§ Problem requirements
The expected answer is the complete listing, reproduced character for character.

§ Exercise data

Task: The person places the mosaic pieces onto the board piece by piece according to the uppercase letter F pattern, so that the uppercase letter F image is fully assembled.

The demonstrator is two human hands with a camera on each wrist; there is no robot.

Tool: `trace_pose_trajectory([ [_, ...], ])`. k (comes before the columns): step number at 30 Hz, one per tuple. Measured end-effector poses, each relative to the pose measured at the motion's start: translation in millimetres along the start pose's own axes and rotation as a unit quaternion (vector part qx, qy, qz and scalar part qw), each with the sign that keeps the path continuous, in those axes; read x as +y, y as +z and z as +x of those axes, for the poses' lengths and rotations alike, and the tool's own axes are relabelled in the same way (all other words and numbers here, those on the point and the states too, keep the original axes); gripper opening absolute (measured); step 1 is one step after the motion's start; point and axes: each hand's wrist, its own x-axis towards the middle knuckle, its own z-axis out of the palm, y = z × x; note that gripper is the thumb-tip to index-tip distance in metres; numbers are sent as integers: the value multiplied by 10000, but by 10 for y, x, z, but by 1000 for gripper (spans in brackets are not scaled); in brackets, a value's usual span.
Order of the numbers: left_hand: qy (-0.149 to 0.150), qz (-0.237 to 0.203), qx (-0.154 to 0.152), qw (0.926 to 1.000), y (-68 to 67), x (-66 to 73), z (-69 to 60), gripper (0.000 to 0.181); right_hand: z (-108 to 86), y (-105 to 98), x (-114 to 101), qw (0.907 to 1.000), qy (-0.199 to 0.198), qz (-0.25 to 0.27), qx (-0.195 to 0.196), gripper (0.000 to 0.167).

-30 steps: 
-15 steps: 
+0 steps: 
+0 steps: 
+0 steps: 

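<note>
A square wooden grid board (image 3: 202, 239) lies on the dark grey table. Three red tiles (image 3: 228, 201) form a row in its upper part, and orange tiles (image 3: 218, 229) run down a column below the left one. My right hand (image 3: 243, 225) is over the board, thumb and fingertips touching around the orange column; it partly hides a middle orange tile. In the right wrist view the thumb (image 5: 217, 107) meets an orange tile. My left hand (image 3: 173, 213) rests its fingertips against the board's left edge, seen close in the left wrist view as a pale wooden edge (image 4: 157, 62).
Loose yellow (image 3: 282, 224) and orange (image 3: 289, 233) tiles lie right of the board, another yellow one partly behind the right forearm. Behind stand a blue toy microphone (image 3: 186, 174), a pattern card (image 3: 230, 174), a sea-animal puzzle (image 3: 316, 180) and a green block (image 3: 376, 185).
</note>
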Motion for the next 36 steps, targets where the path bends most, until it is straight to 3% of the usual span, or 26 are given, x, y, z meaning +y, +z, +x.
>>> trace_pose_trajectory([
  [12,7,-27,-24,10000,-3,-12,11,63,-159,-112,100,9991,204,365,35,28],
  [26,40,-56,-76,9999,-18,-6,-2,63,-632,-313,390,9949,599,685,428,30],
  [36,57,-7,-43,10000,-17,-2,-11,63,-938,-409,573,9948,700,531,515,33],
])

§ Response to this task
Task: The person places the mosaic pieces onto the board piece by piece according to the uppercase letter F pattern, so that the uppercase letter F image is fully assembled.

The demonstrator is two human hands with a camera on each wrist; there is no robot.

Tool: `trace_pose_trajectory([ [_, ...], ])`. k (comes before the columns): step number at 30 Hz, one per tuple. Measured end-effector poses, each relative to the pose measured at the motion's start: translation in millimetres along the start pose's own axes and rotation as a unit quaternion (vector part qx, qy, qz and scalar part qw), each with the sign that keeps the path continuous, in those axes; read x as +y, y as +z and z as +x of those axes, for the poses' lengths and rotations alike, and the tool's own axes are relabelled in the same way (all other words and numbers here, those on the point and the states too, keep the original axes); gripper opening absolute (measured); step 1 is one step after the motion's start; point and axes: each hand's wrist, its own x-axis towards the middle knuckle, its own z-axis out of the palm, y = z × x; note that gripper is the thumb-tip to index-tip distance in metres; numbers are sent as integers: the value multiplied by 10000, but by 10 for y, x, z, but by 1000 for gripper (spans in brackets are not scaled); in brackets, a value's usual span.
Order of the numbers: left_hand: qy (-0.149 to 0.150), qz (-0.237 to 0.203), qx (-0.154 to 0.152), qw (0.926 to 1.000), y (-68 to 67), x (-66 to 73), z (-69 to 60), gripper (0.000 to 0.181); right_hand: z (-108 to 86), y (-105 to 98), x (-114 to 101), qw (0.907 to 1.000), qy (-0.199 to 0.198), qz (-0.25 to 0.27), qx (-0.195 to 0.196), gripper (0.000 to 0.167).

-30 steps: 
-15 steps: 
+0 steps: 
+0 steps: 
+0 steps: 

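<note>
A square wooden grid board (image 3: 202, 239) lies on the dark grey table. Three red tiles (image 3: 228, 201) form a row in its upper part, and orange tiles (image 3: 218, 229) run down a column below the left one. My right hand (image 3: 243, 225) is over the board, thumb and fingertips touching around the orange column; it partly hides a middle orange tile. In the right wrist view the thumb (image 5: 217, 107) meets an orange tile. My left hand (image 3: 173, 213) rests its fingertips against the board's left edge, seen close in the left wrist view as a pale wooden edge (image 4: 157, 62).
Loose yellow (image 3: 282, 224) and orange (image 3: 289, 233) tiles lie right of the board, another yellow one partly behind the right forearm. Behind stand a blue toy microphone (image 3: 186, 174), a pattern card (image 3: 230, 174), a sea-animal puzzle (image 3: 316, 180) and a green block (image 3: 376, 185).
</note>
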Motion for the next 36 steps, targets where the path bends most, until it is straight to 3% of the usual span, or 26 are given, x, y, z meaning +y, +z, +x.
>>> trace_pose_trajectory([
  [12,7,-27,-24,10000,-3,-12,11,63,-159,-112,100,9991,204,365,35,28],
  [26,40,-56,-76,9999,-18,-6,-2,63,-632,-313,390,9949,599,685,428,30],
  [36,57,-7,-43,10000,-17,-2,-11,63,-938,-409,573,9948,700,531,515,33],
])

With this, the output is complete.